Example architecture

This guide assumes a Kubernetes cluster running on minikube. In this setup, PostgreSQL is treated as an external data source not managed by ScalarDB transactions, while MySQL is treated as a data source managed by ScalarDB transactions (ScalarDB-managed data source). The ScalarDB Analytics server is deployed as a Pod by using a Helm Chart. A separate Pod is also created to serve as the client for running Spark commands. Additionally, the CLI tool used to operate the ScalarDB Analytics server is provided as a container image and runs on a separate Pod.

note

Please set up each data source yourself, referring to resources such as How to Deploy ScalarDB Cluster Locally for guidance.

Step 1: Set up the Kubernetes environment​

You first need to set up the Kubernetes environment where all components will be deployed.

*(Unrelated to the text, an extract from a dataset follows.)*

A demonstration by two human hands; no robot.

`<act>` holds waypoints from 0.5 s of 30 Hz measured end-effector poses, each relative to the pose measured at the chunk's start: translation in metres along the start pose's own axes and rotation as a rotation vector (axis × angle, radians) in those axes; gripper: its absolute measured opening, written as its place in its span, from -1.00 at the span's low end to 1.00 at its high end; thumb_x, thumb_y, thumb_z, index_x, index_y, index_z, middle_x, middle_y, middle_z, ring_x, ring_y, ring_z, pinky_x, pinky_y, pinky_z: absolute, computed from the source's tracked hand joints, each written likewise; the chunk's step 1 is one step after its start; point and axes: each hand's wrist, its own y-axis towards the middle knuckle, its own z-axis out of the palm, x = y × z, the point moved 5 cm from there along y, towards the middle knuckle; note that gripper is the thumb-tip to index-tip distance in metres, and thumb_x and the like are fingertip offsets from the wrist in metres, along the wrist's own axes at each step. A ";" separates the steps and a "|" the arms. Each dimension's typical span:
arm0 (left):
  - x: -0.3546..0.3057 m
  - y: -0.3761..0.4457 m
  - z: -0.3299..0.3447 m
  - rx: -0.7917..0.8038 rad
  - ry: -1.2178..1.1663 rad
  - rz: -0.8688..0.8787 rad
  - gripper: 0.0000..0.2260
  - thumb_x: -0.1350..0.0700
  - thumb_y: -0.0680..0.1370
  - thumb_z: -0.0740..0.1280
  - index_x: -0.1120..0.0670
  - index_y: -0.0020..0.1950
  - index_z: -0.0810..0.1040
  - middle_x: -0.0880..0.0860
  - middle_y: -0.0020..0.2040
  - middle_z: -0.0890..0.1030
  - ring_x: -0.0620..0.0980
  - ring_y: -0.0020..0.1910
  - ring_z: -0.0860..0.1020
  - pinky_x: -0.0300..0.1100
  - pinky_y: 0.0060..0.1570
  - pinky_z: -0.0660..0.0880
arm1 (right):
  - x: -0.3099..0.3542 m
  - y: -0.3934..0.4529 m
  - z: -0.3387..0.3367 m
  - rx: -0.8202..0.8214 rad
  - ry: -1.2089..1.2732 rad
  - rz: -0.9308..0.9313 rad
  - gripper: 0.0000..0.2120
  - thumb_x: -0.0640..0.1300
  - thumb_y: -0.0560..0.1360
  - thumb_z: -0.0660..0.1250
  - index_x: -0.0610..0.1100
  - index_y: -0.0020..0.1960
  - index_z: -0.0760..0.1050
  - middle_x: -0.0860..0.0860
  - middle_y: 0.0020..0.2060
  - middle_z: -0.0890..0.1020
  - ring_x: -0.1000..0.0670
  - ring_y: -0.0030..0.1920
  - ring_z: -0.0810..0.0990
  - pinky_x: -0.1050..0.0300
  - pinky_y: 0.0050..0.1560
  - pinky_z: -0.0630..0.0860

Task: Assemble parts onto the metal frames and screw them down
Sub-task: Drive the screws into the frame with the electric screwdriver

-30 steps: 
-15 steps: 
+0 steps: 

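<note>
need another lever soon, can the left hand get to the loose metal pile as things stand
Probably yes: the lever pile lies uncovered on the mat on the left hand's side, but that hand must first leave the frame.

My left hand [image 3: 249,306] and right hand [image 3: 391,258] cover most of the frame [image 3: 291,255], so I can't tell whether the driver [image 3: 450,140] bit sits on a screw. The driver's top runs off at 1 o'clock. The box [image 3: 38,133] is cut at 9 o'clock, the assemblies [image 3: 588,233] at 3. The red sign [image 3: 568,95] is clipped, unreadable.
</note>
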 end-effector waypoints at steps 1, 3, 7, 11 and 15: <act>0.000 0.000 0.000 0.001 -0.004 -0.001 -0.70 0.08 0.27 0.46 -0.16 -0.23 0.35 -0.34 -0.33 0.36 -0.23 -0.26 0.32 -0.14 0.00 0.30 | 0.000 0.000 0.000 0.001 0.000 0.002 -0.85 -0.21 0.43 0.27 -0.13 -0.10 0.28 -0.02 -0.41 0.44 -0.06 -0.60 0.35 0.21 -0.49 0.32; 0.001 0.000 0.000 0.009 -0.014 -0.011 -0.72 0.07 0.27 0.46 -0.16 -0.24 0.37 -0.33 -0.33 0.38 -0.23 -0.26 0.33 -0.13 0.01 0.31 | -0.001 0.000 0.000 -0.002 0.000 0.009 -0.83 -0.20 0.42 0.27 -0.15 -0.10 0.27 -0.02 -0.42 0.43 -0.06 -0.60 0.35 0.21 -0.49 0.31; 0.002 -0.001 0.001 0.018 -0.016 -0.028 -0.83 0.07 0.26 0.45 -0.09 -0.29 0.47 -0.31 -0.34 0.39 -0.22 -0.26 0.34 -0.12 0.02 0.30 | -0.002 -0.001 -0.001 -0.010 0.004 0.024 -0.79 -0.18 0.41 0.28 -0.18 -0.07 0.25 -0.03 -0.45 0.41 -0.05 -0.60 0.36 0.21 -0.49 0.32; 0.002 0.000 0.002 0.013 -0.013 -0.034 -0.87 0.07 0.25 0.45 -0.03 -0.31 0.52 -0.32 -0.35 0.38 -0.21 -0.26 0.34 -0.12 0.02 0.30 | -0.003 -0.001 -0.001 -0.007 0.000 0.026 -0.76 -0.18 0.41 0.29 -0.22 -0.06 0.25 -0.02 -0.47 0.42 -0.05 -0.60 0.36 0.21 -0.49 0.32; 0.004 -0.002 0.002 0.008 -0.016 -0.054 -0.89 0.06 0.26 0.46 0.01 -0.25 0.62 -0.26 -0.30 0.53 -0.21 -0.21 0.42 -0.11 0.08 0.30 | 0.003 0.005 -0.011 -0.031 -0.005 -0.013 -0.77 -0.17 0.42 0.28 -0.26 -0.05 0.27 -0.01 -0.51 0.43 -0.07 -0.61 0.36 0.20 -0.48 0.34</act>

Create ServiceAccount and ClusterRoleBinding​

Create a service account (ServiceAccount) and a cluster role binding (ClusterRoleBinding) to allow Spark jobs to manage resources within the Kubernetes cluster.

NAMESPACE=default
SERVICE_ACCOUNT_NAME=spark

cat <<EOF | kubectl apply -f -
apiVersion: v1
kind: ServiceAccount
metadata:
name: ${SERVICE_ACCOUNT_NAME}
namespace: ${NAMESPACE}
---
apiVersion: rbac.authorization.k8s.io/v1
kind: ClusterRoleBinding
metadata:
name: spark-role
roleRef:
kind: ClusterRole
name: cluster-admin
apiGroup: rbac.authorization.k8s.io
subjects:
- kind: ServiceAccount
name: ${SERVICE_ACCOUNT_NAME}
namespace: ${NAMESPACE}
EOF

You can change the NAMESPACE and SERVICE_ACCOUNT_NAME environment variables as needed.

Step 2: Deploy the ScalarDB Analytics server​

In this step, you will deploy the ScalarDB Analytics server to the Kubernetes environment using the Helm Chart provided by Scalar.

Prepare a configuration file for the ScalarDB data source​

When using a ScalarDB-managed data source, you must provide a configuration file accessible to both the ScalarDB Analytics server and the Spark driver.

This example uses only MySQL but is intentionally configured as a multi-storage setup to simplify adding other databases later. As configured, the storage name mysql is assigned to the MySQL data source, and the namespace nsmy is mapped to it.

cat <<EOF > scalardb.properties
# Storage
scalar.db.storage=multi-storage

# Multi-storage settings
scalar.db.multi_storage.storages=mysql

# Namespace mapping
scalar.db.multi_storage.namespace_mapping=nsmy:mysql

# Default storage
scalar.db.multi_storage.default_storage=mysql

# Multi-storage: Define MySQL
scalar.db.multi_storage.storages.mysql.storage=jdbc
scalar.db.multi_storage.storages.mysql.contact_points=<MYSQL_URL>
scalar.db.multi_storage.storages.mysql.username=<MYSQL_USERNAME>
scalar.db.multi_storage.storages.mysql.password=<MYSQL_PASSWORD>
EOF
note

For details about multi-storage configurations, see Multi-Storage Transactions.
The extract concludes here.